Production-readiness round following the 2026-04-22 ADR-009 release. Three tracks plus one pre-existing-bug fix, shipped as a coordinated release across two repos.

Component versions

ComponentVersionImage / Chart
butler-controllerno image change (0.15.0)documented in ADR-012
butler-serverv0.7.0ghcr.io/butlerdotdev/butler-server:0.7.0
butler-controller chart0.12.0 (appVersion 0.15.0)oci://ghcr.io/butlerdotdev/charts/butler-controller

What ships

Webhook infrastructure (ADR-012)

The ADR-009 admission webhooks (Team, TenantCluster, NetworkPool, ProviderConfig) now have a chart-side ValidatingWebhookConfiguration that routes apiserver admission traffic to the controller's webhook server. Opt-in via controller.webhooksEnabled: true; pre-enable default remains off to preserve existing deployments.

The vteam.kb.io entry that was missing from the chart in the prior release has been added. Prior to this release, enabling webhooksEnabled: true would route TenantCluster / NetworkPool / ProviderConfig traffic but silently skip the Team authority split (platform-admin spec.resourceLimits vs team-admin spec.environments[].limits).

An optional selfsigned-issuer ClusterIssuer template is now gated by certManager.installSelfSignedIssuer for self-contained enablement on clusters that lack a pre-provisioned issuer.

failurePolicy: Fail on all four webhooks. namespaceSelector is cluster-wide so the webhook cannot be silently bypassed by creating resources in an un-labeled namespace.

F-SRV-001: WebSocket terminal authentication (ADR-013)

The three /ws/* endpoints on butler-server (HandleClusterWatch, HandleTerminal, HandleManagementTerminal) now gate on session validity before upgrader.Upgrade(). Pre-release state: /ws/terminal/* endpoints accepted any connection and loaded cluster kubeconfigs under the server SA; an attacker reaching the endpoint got shells into tenant and management clusters.

Per-endpoint authorization matches REST patterns:

  • Tenant terminal: requires team membership in the URL's namespace (or platform admin).
  • Management terminal: requires platform admin.
  • Cluster watch: requires any authenticated session; filtering applied downstream.
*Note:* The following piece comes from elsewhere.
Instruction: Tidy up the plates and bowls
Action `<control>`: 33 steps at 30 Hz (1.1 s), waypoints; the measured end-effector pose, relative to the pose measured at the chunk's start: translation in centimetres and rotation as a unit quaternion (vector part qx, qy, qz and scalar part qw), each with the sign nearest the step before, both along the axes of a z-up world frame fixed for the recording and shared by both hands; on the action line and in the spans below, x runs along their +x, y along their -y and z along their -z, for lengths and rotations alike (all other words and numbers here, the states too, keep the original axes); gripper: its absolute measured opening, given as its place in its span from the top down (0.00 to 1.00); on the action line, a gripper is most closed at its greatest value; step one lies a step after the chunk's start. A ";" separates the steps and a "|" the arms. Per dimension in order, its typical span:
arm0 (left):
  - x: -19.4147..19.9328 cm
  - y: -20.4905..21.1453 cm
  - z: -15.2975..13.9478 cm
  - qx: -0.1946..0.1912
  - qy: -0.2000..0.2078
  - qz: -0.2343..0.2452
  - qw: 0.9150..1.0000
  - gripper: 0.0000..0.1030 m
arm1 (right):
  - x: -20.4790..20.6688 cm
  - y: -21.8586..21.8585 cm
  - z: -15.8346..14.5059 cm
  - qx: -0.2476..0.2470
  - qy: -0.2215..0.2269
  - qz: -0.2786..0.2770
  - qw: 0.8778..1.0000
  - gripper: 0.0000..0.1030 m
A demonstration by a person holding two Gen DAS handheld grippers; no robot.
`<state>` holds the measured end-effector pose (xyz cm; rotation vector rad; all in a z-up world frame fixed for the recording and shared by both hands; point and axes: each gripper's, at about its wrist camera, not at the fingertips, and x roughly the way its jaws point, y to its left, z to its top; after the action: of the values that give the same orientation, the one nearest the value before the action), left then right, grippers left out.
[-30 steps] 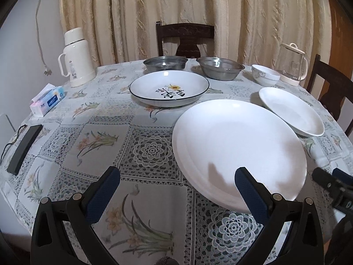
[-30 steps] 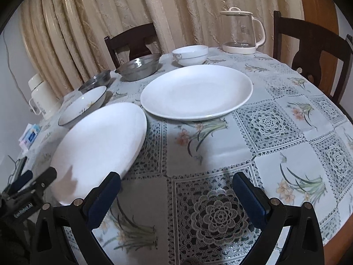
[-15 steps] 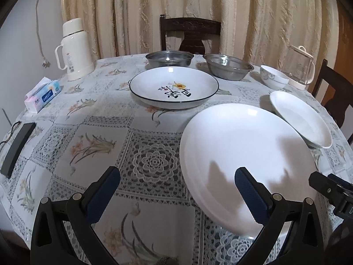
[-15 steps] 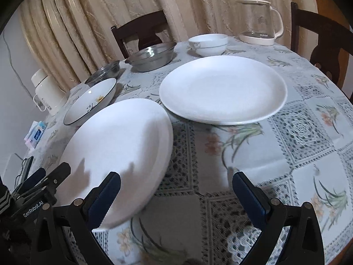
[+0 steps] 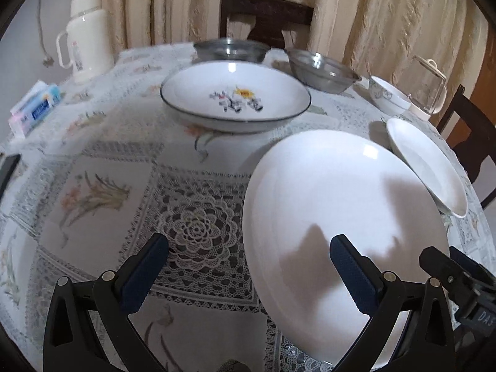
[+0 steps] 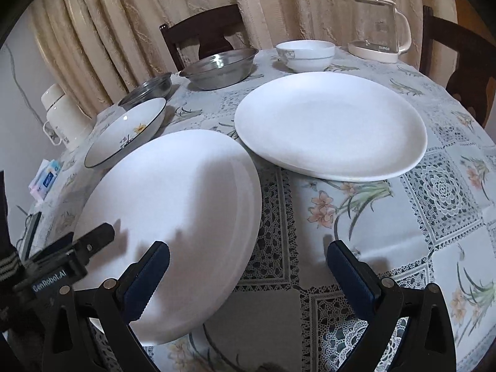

Rejections log user, path, remote, reason, and (where applicable) team so incident-response triage distinguishes anonymous probes from authenticated-but-unauthorized attempts.

Management cluster kubeconfig fallback

GetManagementKubeconfig previously errored on in-pod deployments because ~/.kube/config doesn't exist in butler-server's container. The function now falls back to rest.InClusterConfig() when the file path is absent and synthesizes a kubeconfig YAML from the pod's mounted ServiceAccount token + CA. Fixes the "Failed to get management cluster kubeconfig" error surfaced on the console's Management GitOps tab.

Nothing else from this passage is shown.